[WHAT THE TASK ASKS] The result should be the full listing copied exactly, with no pictures in it.

[DATA SECTION]

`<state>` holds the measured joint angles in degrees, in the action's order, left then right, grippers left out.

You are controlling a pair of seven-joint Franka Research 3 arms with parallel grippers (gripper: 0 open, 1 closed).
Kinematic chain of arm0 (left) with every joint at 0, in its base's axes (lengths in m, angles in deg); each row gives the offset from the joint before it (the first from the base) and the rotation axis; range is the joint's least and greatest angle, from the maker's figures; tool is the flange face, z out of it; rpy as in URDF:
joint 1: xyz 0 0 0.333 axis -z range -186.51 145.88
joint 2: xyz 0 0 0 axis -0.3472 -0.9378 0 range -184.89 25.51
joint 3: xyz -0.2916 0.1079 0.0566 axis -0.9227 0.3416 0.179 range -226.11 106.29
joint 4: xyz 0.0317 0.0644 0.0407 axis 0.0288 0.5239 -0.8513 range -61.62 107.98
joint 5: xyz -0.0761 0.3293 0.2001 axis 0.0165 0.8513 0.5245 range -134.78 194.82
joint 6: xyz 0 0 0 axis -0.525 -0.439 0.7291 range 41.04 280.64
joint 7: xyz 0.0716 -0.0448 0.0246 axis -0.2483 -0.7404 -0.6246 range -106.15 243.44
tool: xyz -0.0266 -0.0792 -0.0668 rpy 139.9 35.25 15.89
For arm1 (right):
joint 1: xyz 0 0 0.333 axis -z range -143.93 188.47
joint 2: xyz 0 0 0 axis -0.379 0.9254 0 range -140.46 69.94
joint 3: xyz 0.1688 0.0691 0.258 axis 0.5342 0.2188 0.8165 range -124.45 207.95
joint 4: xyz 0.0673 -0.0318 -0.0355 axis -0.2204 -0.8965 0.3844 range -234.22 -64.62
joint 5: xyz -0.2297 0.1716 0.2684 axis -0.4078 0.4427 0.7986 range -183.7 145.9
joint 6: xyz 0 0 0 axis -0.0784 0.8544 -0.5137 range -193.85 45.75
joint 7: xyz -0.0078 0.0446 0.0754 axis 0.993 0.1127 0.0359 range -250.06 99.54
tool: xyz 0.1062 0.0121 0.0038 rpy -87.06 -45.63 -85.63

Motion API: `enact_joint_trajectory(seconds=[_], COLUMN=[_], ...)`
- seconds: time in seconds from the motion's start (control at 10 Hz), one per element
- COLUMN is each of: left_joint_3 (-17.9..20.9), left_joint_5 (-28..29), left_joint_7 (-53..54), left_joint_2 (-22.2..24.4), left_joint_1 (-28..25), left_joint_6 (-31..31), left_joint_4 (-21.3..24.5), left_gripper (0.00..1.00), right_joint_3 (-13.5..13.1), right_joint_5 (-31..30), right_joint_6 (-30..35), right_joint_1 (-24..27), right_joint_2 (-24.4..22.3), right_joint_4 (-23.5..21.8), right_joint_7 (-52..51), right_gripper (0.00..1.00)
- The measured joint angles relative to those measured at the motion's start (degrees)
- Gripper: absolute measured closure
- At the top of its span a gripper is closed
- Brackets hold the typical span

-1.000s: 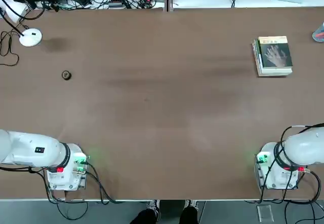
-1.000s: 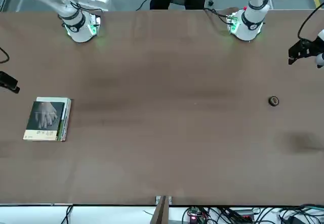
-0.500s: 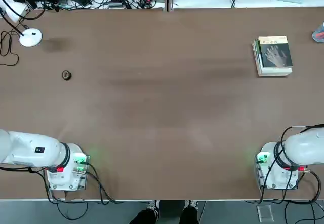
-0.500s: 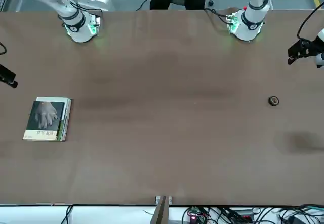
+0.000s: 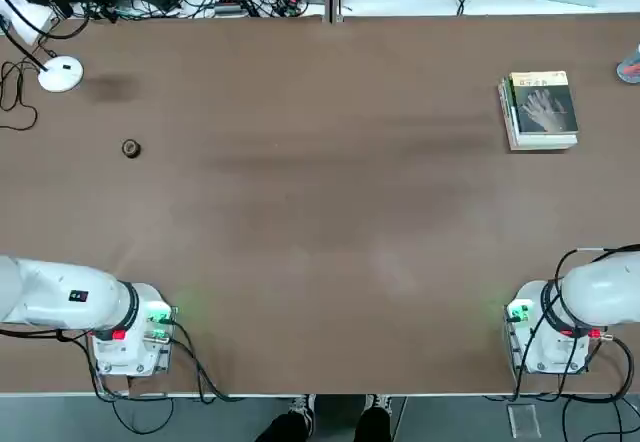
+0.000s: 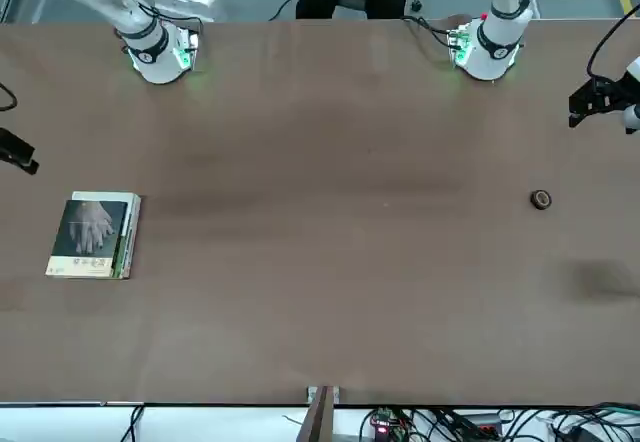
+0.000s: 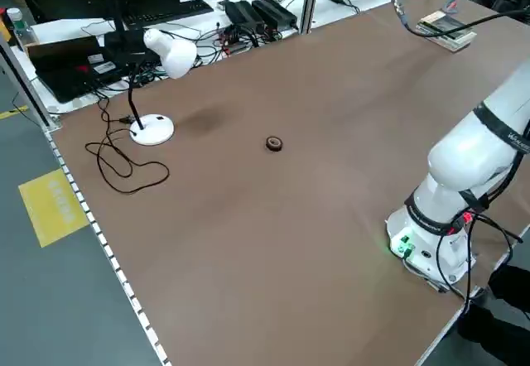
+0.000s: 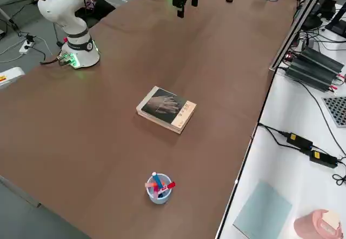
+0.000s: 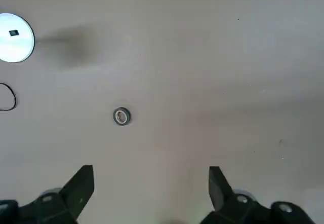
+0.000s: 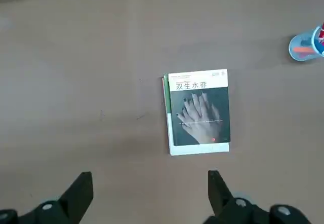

[SOLUTION BELOW]
`<state>` holds the measured joint angles in degrees, in the action's order, left then right, grippers left out.

You are controlling a pair of seven-joint Franka Research 3 arms with parallel grippers (gripper: 0 open, 1 closed).
Kinematic chain of arm0 (left) with every joint at 0, in its base's axes (lengths in m, angles in deg); each row gives the offset from the joint before it (the first from the base) and the rotation axis; range is the joint's least and greatest angle, from the maker's figures; tool is the flange face, z out of it; rpy as in URDF:
joint 1: xyz 0 0 0.333 axis -z range -186.51 145.88
joint 2: xyz 0 0 0 axis -0.3472 -0.9378 0 range -184.89 25.51
joint 3: xyz -0.2916 0.1079 0.0566 axis -0.9227 0.3416 0.179 range -226.11 106.29
joint 4: xyz 0.0317 0.0644 0.0407 axis 0.0288 0.5239 -0.8513 range -61.62 107.98
joint 5: xyz -0.0761 0.3293 0.2001 axis 0.0165 0.8513 0.5245 range -134.78 194.82
joint 6: xyz 0 0 0 axis -0.525 -0.439 0.7291 range 41.04 280.64
joint 7: xyz 0.0716 -0.0448 0.0246 axis -0.2483 -0.7404 -0.6246 range -106.15 243.44
tool: xyz -0.0266 -0.0792 -0.0668 rpy 139.9 35.25 15.89
For arm1 (right):
joint 1: xyz 0 0 0.333 axis -z range -143.93 188.47
joint 2: xyz 0 0 0 axis -0.379 0.9254 0 range -140.46 69.94
joint 3: xyz 0.1688 0.0691 0.258 axis 0.5342 0.2188 0.8165 range -124.45 207.95
joint 4: xyz 0.0673 -0.0318 -0.0355 axis -0.2204 -0.8965 0.3844 range -234.22 -64.62
joint 5: xyz -0.2297 0.1716 0.2684 axis -0.4078 0.4427 0.7986 range -183.7 145.9
joint 6: xyz 0 0 0 axis -0.0784 0.8544 -0.5137 range -193.85 45.75
joint 7: xyz -0.0078 0.0446 0.0754 axis 0.993 0.1127 0.0359 range -250.06 99.54
tool: xyz 0.1062 0.0121 0.0038 rpy -87.06 -45.63 -85.63

Motion API: `enact_joint_trajectory(seconds=[_], COLUMN=[_], ...)`
- seconds: time in seconds from the motion's start (control at 10 Hz), one per element
- COLUMN is each of: left_joint_3 (-17.9..20.9), left_joint_5 (-28..29), left_joint_7 (-53..54), left_joint_2 (-22.2..24.4), left_joint_1 (-28..25), left_joint_6 (-31..31), left_joint_4 (-21.3..24.5), left_gripper (0.00..1.00), right_joint_3 (-13.5..13.1), right_joint_5 (-31..30), right_joint_6 (-30..35), right_joint_1 (-24..27), right_joint_2 (-24.4..22.3), right_joint_4 (-23.5..21.8), right_joint_7 (-52..51), right_gripper (0.00..1.00)
- The measured joint angles relative to those measured at the motion's start (degrees)
- Gripper: absolute measured closure
- At the top of its span a gripper is closed
- Brackets hold the typical span

-1.000s: 
-1.000s: 
-0.500s: 
-0.500s: 
+0.000s: 
+0.000s: 
+0.000s: 
+0.000s: 
+0.000s: 
+0.000s: 

Nothing else is required to finish the exercise.